EXERCISE BRIEF:
Please reproduce the data exactly, though every picture must stay out.

INFORMATION SHOWN:

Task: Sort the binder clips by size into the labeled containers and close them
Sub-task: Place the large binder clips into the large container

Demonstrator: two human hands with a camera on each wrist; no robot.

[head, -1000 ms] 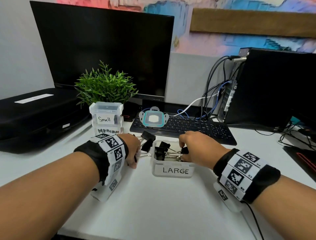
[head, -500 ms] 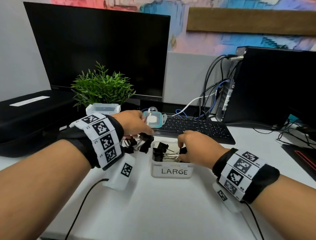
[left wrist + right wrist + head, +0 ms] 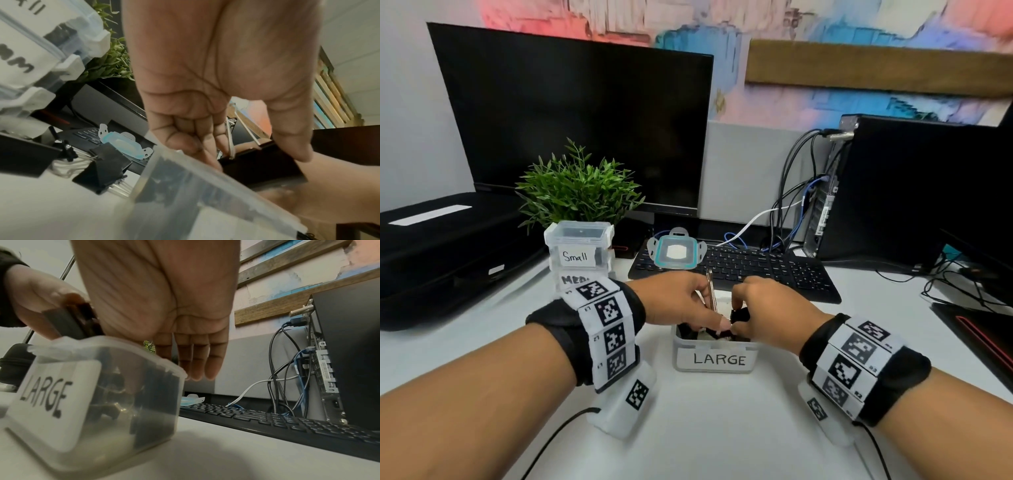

YOUR SOLUTION:
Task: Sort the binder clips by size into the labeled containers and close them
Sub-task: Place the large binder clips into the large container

Demonstrator: two human hands with a camera on each wrist; no robot.

[head, -1000 ms] 
[head, -500 ms] 
[left wrist + right wrist + head, +0 ms] 

Nothing else is left to add to this answer.